The Lowell Connection: Reclaiming the Center of the Midsize City

In today’s edition – the Boston Globe continues its series on the reviatlization of mid-sized cities in the Commonwealth. The focus of today’s article is  “reclaiming the center –  midsize cities rediscover the allure of downtowns, attracting millions to transform them into 24-hour neighborhoods of businesses and homes.” It’s no surprise that Lowell and its current and on-going development and redevelopment activities are an important part of the tale.

 

“Downtown remains the one part of the city that belongs to everybody,’’ said Adam Baacke, director of planning and development in Lowell. “The success of a downtown reflects positively on the city as a whole, and we think the project here will have a transformative impact.’’

Lowell’s revitalization efforts stretch back more than 30 years, to the creation of the Lowell National Historical Park. Over the decades, they have included everything from a corporate training center to an arts district to loan programs for retailers and restaurants.
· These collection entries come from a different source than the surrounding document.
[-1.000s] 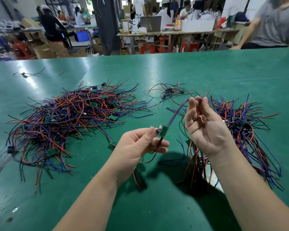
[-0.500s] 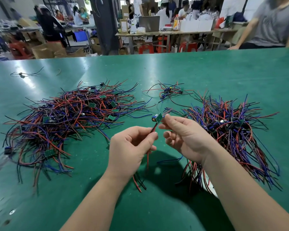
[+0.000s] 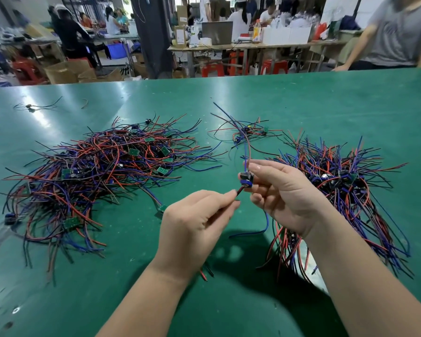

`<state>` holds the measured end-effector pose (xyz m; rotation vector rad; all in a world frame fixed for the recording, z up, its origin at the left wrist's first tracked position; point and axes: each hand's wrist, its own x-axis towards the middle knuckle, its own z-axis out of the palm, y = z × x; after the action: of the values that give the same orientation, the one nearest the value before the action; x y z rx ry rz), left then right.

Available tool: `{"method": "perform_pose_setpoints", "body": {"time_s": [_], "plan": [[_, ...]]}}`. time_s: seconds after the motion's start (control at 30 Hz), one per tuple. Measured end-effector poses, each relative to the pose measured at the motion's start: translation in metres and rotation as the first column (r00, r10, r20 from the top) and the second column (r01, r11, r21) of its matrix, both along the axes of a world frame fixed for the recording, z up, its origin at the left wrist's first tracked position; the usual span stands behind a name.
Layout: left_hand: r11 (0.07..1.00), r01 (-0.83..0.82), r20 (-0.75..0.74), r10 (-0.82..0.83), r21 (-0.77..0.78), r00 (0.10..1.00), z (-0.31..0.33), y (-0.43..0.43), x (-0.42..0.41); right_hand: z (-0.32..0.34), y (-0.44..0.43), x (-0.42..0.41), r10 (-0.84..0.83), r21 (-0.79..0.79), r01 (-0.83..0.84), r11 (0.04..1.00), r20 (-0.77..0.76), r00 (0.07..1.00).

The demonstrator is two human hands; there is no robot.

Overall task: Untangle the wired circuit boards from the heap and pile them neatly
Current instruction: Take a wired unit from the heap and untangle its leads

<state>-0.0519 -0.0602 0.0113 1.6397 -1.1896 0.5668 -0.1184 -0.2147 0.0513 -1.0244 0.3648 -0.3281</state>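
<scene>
A moment ago our left hand held the little board and our right hand pulled its wires up high. Now our hands are close together. Our right hand [image 3: 284, 198] pinches the small circuit board [image 3: 246, 181], and our left hand [image 3: 195, 220] pinches its red and dark wires [image 3: 238, 190] just under it. A blue wire [image 3: 245, 152] pokes up. We think this one is free of the messy heap [image 3: 95, 171] and can join the tidy pile [image 3: 338, 181] on the right. The board is small and hard. The wires are thin and bendy. The green table [image 3: 301, 98] shines.
</scene>
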Motion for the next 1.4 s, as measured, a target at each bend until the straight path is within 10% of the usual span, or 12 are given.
{"method": "perform_pose_setpoints", "body": {"time_s": [0.07,0.13,0.2,0.27,0.7,1.07,1.4], "plan": [[0.996,0.089,-0.349,-0.094,-0.029,0.932,0.007,-0.001,-0.006,-0.001,-0.003,0.000,-0.013,0.000,0.013,1.000,-0.007,1.000],[0.975,0.186,-0.755,-0.214,-0.123,0.620,0.013,-0.005,-0.011,-0.003,-0.006,0.000,-0.011,-0.004,0.011,1.000,-0.007,1.000],[0.953,0.216,-0.928,-0.266,-0.212,0.261,0.016,-0.008,-0.011,-0.004,-0.006,-0.001,0.027,-0.029,-0.027,0.999,0.007,1.000],[0.943,0.214,-0.951,-0.284,-0.254,0.123,0.014,-0.011,-0.010,-0.006,-0.003,-0.001,0.072,-0.096,-0.071,0.993,0.007,0.997],[0.959,0.281,-0.914,-0.090,0.027,0.395,0.001,-0.009,-0.003,-0.024,0.003,0.003,0.033,-0.494,-0.116,0.862,-0.175,0.984],[0.791,0.604,-0.932,-0.143,0.094,0.332,0.007,0.000,0.003,-0.002,-0.033,-0.008,-0.330,-0.165,0.318,0.934,-0.054,0.942],[0.724,0.679,-0.951,-0.113,0.120,0.289,0.013,0.009,0.007,-0.008,-0.034,-0.005,-0.355,-0.080,0.352,0.932,-0.020,0.935]]}}
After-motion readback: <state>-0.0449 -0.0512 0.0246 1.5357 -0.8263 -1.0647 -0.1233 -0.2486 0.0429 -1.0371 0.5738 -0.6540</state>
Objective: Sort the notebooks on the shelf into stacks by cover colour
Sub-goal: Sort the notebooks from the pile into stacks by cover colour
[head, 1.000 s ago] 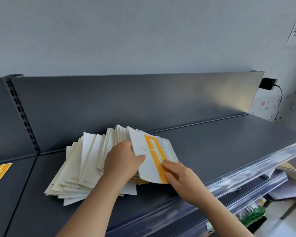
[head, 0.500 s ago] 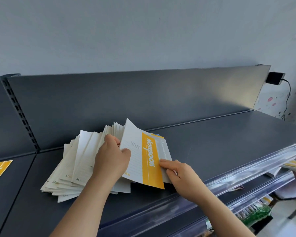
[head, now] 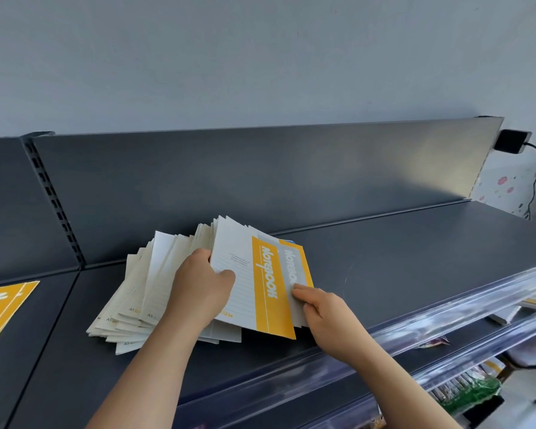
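Gripping the yellow notebook (head: 266, 289) by its 9 o'clock long edge: my left hand (head: 198, 286) has its thumb on the lined cover and its fingers curled round the edge. My right hand (head: 325, 311) pinches the 5 o'clock corner of the grey notebook (head: 291, 274) just beneath it. Both notebooks sit at the 3 o'clock end of the fanned pile (head: 143, 298), mid-shelf (head: 415, 274).

Step in hand, by my reading: separate yellow from grey.

Method note: keep the grey one pinned flat with the right hand while the left peels only the top cover away. These are thin and slippery, so two may come away together; check the edge before carrying.

Orientation: the yellow notebook's long axis runs from 11 o'clock, far end, to 5 o'clock, near end. Its near end is tilted up off the pile. The yellow band is along the 3 o'clock side, with the title reading down it towards me.

Likely destination: the yellow cover (head: 3, 311) lying at 9 o'clock on the neighbouring shelf section. Lay it there with the band aligned.
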The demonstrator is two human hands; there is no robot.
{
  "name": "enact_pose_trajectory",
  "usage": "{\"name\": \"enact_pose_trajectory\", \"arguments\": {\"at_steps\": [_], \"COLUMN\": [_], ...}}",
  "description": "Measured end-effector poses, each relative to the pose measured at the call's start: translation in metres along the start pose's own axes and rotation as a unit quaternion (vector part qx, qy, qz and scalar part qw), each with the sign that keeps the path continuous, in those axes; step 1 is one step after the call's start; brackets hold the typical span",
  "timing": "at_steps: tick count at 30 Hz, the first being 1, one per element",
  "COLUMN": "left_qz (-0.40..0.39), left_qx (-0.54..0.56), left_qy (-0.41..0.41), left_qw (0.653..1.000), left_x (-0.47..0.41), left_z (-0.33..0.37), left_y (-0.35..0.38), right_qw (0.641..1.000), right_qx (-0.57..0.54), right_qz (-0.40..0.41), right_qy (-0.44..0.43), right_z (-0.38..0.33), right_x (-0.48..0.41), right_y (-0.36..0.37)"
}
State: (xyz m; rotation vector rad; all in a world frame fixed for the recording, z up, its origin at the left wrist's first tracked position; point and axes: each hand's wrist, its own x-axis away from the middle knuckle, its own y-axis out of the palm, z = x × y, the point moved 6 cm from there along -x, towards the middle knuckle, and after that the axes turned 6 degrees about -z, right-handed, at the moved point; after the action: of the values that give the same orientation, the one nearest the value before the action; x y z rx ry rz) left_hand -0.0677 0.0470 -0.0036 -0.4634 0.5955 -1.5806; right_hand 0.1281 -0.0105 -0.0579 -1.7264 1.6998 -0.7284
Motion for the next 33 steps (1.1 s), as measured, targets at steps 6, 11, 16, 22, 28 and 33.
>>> {"name": "enact_pose_trajectory", "arguments": {"at_steps": [6,11,16,22,28,33], "left_qz": [-0.002,0.006,0.03,0.105,0.184,0.252], "left_qx": [0.001,0.036,0.128,0.185,0.164,0.163], "left_qy": [0.001,-0.001,0.016,0.027,-0.003,-0.038], "left_qw": [1.0,0.999,0.991,0.977,0.969,0.953], "left_x": [0.005,0.008,0.015,0.034,0.062,0.102], "left_z": [0.003,0.001,-0.004,-0.018,-0.061,-0.108], "left_y": [0.0,-0.002,-0.011,-0.048,-0.103,-0.167], "right_qw": [0.999,0.996,0.987,0.963,0.958,0.953], "right_qx": [-0.032,-0.082,-0.155,-0.254,-0.254,-0.238], "right_qz": [-0.016,0.033,0.036,0.084,0.056,-0.003], "right_qy": [0.002,0.016,0.005,-0.047,-0.123,-0.189], "right_z": [0.004,0.008,-0.003,-0.046,-0.111,-0.183], "right_x": [0.002,0.004,-0.002,-0.013,-0.021,-0.018], "right_y": [0.004,-0.005,0.0,0.003,0.039,0.091]}}
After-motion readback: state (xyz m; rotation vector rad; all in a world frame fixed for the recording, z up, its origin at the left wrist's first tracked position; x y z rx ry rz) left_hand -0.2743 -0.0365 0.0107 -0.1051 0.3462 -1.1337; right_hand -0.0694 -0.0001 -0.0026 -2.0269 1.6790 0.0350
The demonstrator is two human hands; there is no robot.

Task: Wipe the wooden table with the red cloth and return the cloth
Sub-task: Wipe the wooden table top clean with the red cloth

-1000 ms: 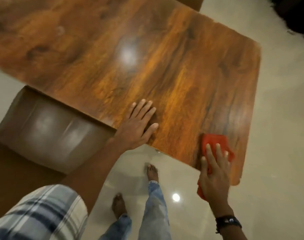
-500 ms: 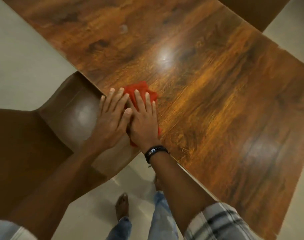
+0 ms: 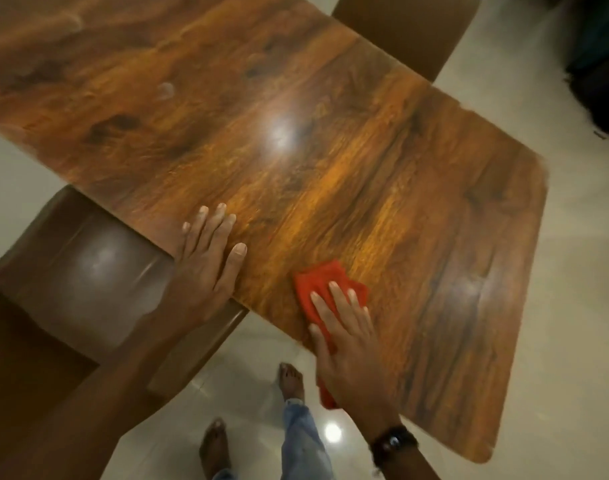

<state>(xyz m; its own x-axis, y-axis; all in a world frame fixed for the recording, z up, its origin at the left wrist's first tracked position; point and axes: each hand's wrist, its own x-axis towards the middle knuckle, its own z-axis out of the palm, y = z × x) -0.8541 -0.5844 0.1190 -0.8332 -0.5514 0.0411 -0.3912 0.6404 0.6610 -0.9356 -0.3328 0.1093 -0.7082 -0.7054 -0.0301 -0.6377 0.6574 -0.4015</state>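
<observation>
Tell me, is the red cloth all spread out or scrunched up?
Scrunched up. The red cloth bunches in uneven folds under the right hand, pressed on the wooden table.

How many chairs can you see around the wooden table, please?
2: one brown chair tucked at the near-left edge beside the left hand, and another chair at the far edge. Others may be out of frame.

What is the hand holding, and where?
The right hand presses flat on the red cloth, covering its near part. The left hand holds nothing.
</observation>
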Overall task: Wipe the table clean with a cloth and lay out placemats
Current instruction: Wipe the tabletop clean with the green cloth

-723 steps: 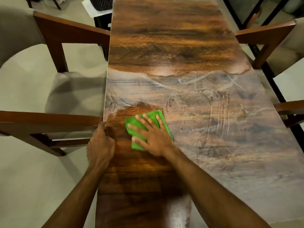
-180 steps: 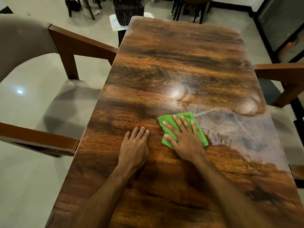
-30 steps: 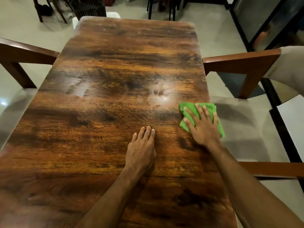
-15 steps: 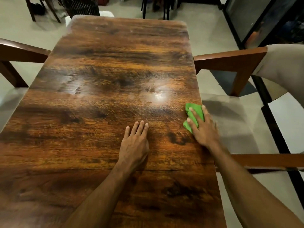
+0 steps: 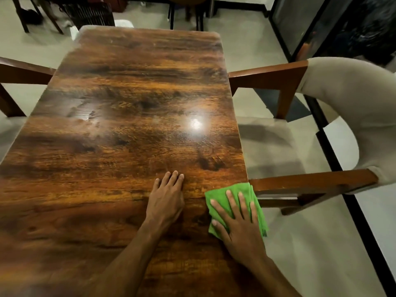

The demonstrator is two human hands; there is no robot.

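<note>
Glossy dark-grained wood table (image 5: 128, 108) with a bright light glare, soft fuzzy green cloth (image 5: 231, 189), chair (image 5: 300, 183) of smooth brown wood with matt beige upholstery, smooth pale floor (image 5: 252, 46)

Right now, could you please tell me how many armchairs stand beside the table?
2: the right armchair beside the table's right edge, and the left armchair at its left edge, mostly cut off. Others may be out of frame.

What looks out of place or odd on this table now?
Only small things: the green cloth under the right hand overhangs the right edge of the table, and faint streaks show on the gloss at the far left. No spill or damage is visible.
</note>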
The latest redevelopment effort, along a canal once used to power textile mills, involves construction of up to 725 homes, 424,000 square feet of commercial space, and 55,000 square feet of stores and restaurants.

It will remake about 15 acres of the city’s downtown, with many of the new structures reflecting the style of the historic mill buildings that still dominate the area.

Developer Trinity Financial Inc. of Boston is nearing completion of its first new building, a 130-unit apartment complex marketed as affordable live-work space for artists. Next is a 50,000-square-foot office complex, plus two more residential buildings. As with any development, however, the pace of the work will be dictated by the economy, which in recent years has made it difficult for developers to find businesses to fill new offices, and people to buy homes.

The cities of Worcester, Quincy, Springfield and New Bedford all have “center city” projects in the works. Read the rest of the Globe article here.

One Response to The Lowell Connection: Reclaiming the Center of the Midsize City

  1. Bob Forrant says:

    This is an interesting piece in the Globe and follows after a quite good series of editorials on successive Sundays discussing ways to revitalize the Commonwealth’s older industrial cities. Would be great to see a serious ‘urban’ policy thrust for the state and hope the Globe keeps on with such stories. Key organization, I think, has been MassInc which has been pushing a serious look at places like, Lowell, Lawrence, Lynn, Fall River, New Bedford, Holyoke, Springfield, etc. for many years.

    Now, if we can get the housing market moving in the right direction and the state’s once vaunted jobs engine to fire up once again, Lowell Hamilton Canal development will put the city in a good position to capture even more private sector dollars. At the same time, if UMass Lowell can move in some of the directions Jeff Speck suggested in his report this past fall, to develop the emptiness in front of the Tsongas Arena we would have important bookends on the Dutton Street into the downtown, with the National Park well-placed too as gateways into the city.

    Worcester Polytechnic has done a good job in spreading its research presence into an older part of the city, somewhat away from its traditional campus and presents a useful model for the planning mavens at the University, if they’ve not yet checked it out. And at the same time the UMass Medical Center in Worcester has also added significant employment and investment around its campus.

    Be great if the Lowell Plan, the National Park, Trinity. Middlesex CC, and the University could convene a few meetings to think about the private sector investment and job creation capabilities along the Dutton Street Corridor. With this lift, combined with the economic potential created by the downtown’s ever growing educational/student complex and the jobs, investment, and research capabilities of having Lowell General and Saint’s in the city, there are three quite powerful economic engines there, which contain a variety of entry level all the way up to research-intensive employment possibilities long term.

    Back in June, when the city hosted an Innovative Cities conference, many successful places had one or two of these significant clusters of opportunity, we do have all three – science and technology, medicine, education – of these and as well a rich creative economy sector as well and all on a transportation line in and out of Boston.